> Your objective
The listing that follows should be copied in full and exactly, with no pictures.

[[ Data below, beginning ]]

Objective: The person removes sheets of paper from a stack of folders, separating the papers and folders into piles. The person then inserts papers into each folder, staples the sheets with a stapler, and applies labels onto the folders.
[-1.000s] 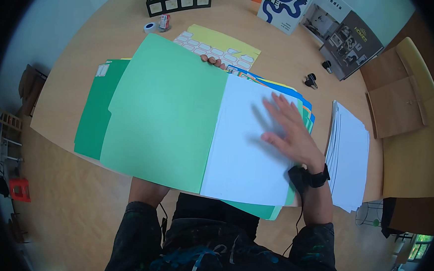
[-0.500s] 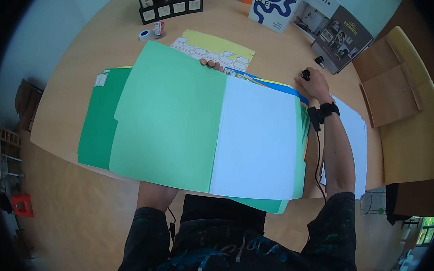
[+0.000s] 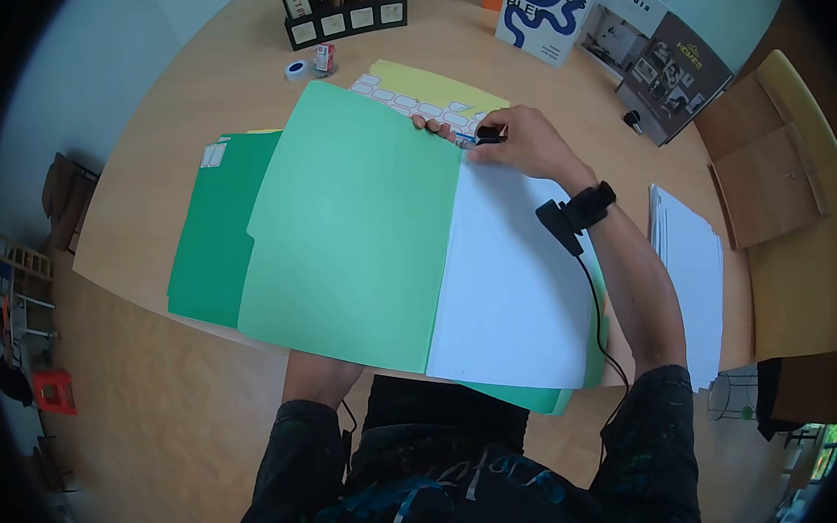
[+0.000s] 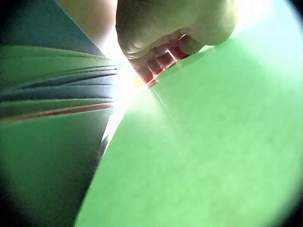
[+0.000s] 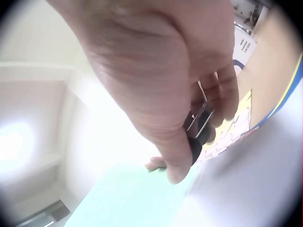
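The right hand (image 3: 531, 146) pinches a black clip (image 3: 491, 134) between thumb and fingers; the gap is narrow and filled by the clip. The right wrist view shows the silver wire handles of the clip among these fingers. The clip is at the far edge of the open light green folder (image 3: 348, 238), near the fold; whether it touches the edge cannot be told.

The left hand (image 4: 177, 26) is behind the raised left cover, its fingers curled over the far edge of that cover. The fingertips show just left of the clip in the head view. The white sheets (image 3: 513, 286) lie in the folder, on the near side of the right fingers.

The dark green folder (image 3: 211, 230) is left of and nearer the person than the left fingers, partly under the cover. The yellow sheet (image 3: 439, 88), with its white labels (image 3: 400, 100), lies on the desk (image 3: 189, 94) just beyond both sets of fingers. The tape roll (image 3: 297, 69) and the small red box (image 3: 324, 58) are beyond and left of the left fingers. A paper stack (image 3: 687, 288) lies right of the right fingers; a second black clip (image 3: 632, 119) is beyond and right of them.
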A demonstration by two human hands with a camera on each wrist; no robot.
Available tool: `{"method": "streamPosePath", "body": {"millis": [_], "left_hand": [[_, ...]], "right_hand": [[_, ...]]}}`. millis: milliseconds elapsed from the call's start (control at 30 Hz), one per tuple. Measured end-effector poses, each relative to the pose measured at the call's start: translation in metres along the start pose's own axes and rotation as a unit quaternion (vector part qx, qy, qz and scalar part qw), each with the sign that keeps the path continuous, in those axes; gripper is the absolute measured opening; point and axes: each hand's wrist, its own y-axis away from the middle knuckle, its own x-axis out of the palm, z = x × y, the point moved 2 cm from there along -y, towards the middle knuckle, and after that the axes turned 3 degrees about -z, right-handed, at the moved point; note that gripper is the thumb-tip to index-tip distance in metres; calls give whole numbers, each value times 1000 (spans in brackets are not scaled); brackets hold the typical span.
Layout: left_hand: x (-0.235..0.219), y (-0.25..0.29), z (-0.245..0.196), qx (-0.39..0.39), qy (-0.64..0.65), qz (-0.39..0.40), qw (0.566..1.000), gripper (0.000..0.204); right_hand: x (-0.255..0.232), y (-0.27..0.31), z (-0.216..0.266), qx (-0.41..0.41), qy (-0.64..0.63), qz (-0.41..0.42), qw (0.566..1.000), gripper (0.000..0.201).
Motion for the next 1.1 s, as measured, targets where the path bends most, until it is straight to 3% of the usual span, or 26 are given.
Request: {"method": "streamPosePath", "body": {"millis": [100,167,300,400,467,667,733,767,833,867,900,933,1000,1100], "left_hand": [[2,1,-1,-3,-9,-7,1000,21],[2,2,1,-6,-11,-13,1000,21],[3,4,2,-5,-13,-20,1000,22],[-4,-1,2,-12,4,-2,1000,22],[-5,-2,3,-20,20,17,999,23],[23,5,2,-16,-126,38,991,25],[24,6,2,-13,-173,43,984,26],[26,7,2,-12,-197,44,979,26],[30,8,2,-8,-244,47,969,27],[32,7,3,-6,-267,48,963,28],[32,9,4,-5,-289,46,956,28],[33,10,6,-5,-312,45,949,29],[37,10,9,-2,-356,47,933,30],[48,7,7,7,-423,54,904,32]], "right_hand": [[-3,-1,-25,72,-24,-29,997,55],[-15,12,-62,88,-63,-210,972,52],[-34,53,-156,271,23,-269,924,51],[-38,84,-192,301,41,-315,899,55],[-38,90,-204,295,23,-312,903,59],[-37,93,-213,273,-10,-288,918,60],[-36,91,-217,274,176,-328,887,63],[-34,93,-209,276,174,-327,887,63],[-40,101,-157,150,341,-431,822,52],[-46,105,-131,150,340,-429,823,52],[-50,111,-104,132,186,-327,917,46],[-50,117,-79,109,24,-211,971,41],[-44,132,-44,71,-24,-56,996,34],[-31,142,-35,90,-76,6,993,46]]}}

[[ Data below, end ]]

> Task solution
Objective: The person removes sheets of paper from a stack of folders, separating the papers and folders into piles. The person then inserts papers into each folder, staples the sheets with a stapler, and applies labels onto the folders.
[-1.000s] 
[-0.500s] 
[+0.000s] 
[+0.000s] 
[+0.000s] 
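The right hand (image 3: 531, 146) pinches a black clip (image 3: 491, 134) between thumb and fingers; the gap is narrow and filled by the clip. The right wrist view shows the silver wire handles of the clip among these fingers. The clip is at the far edge of the open light green folder (image 3: 348, 238), near the fold; whether it touches the edge cannot be told.

The left hand (image 4: 177, 26) is behind the raised left cover, its fingers curled over the far edge of that cover. The fingertips show just left of the clip in the head view. The white sheets (image 3: 513, 286) lie in the folder, on the near side of the right fingers.

The dark green folder (image 3: 211, 230) is left of and nearer the person than the left fingers, partly under the cover. The yellow sheet (image 3: 439, 88), with its white labels (image 3: 400, 100), lies on the desk (image 3: 189, 94) just beyond both sets of fingers. The tape roll (image 3: 297, 69) and the small red box (image 3: 324, 58) are beyond and left of the left fingers. A paper stack (image 3: 687, 288) lies right of the right fingers; a second black clip (image 3: 632, 119) is beyond and right of them.
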A demonstration by two human hands with a camera on each wrist; no robot.
Available tool: `{"method": "streamPosePath", "body": {"millis": [_], "left_hand": [[_, ...]], "right_hand": [[_, ...]]}}`. millis: milliseconds elapsed from the call's start (control at 30 Hz), one per tuple. Measured end-effector poses, each relative to the pose measured at the call's start: translation in metres along the start pose's own axes and rotation as a unit quaternion (vector part qx, qy, qz and scalar part qw), each with the sign that keeps the path continuous, in those axes; gripper is the absolute measured opening; point and axes: each hand's wrist, its own y-axis away from the middle knuckle, its own x-axis out of the palm, z = x × y, the point moved 2 cm from there along -y, towards the middle knuckle, and after that the axes turned 3 degrees about -z, right-handed, at the moved point; note that gripper is the thumb-tip to index-tip distance in metres; calls give whole numbers, each value times 1000 (spans in brackets are not scaled); brackets hold the typical span.
Layout: left_hand: x (-0.235..0.219), y (-0.25..0.29), z (-0.245..0.196), qx (-0.39..0.39), qy (-0.64..0.65), qz (-0.39..0.40), qw (0.566..1.000), gripper (0.000..0.204); right_hand: x (-0.255..0.232), y (-0.27..0.31), z (-0.216..0.266), qx (-0.41..0.41), qy (-0.64..0.63), qz (-0.41..0.42), qw (0.566..1.000), gripper (0.000..0.201).
Motion for the next 1.1 s, as measured, targets where the path bends most, until it is straight to 3% of the usual span, or 26 are given.
Request: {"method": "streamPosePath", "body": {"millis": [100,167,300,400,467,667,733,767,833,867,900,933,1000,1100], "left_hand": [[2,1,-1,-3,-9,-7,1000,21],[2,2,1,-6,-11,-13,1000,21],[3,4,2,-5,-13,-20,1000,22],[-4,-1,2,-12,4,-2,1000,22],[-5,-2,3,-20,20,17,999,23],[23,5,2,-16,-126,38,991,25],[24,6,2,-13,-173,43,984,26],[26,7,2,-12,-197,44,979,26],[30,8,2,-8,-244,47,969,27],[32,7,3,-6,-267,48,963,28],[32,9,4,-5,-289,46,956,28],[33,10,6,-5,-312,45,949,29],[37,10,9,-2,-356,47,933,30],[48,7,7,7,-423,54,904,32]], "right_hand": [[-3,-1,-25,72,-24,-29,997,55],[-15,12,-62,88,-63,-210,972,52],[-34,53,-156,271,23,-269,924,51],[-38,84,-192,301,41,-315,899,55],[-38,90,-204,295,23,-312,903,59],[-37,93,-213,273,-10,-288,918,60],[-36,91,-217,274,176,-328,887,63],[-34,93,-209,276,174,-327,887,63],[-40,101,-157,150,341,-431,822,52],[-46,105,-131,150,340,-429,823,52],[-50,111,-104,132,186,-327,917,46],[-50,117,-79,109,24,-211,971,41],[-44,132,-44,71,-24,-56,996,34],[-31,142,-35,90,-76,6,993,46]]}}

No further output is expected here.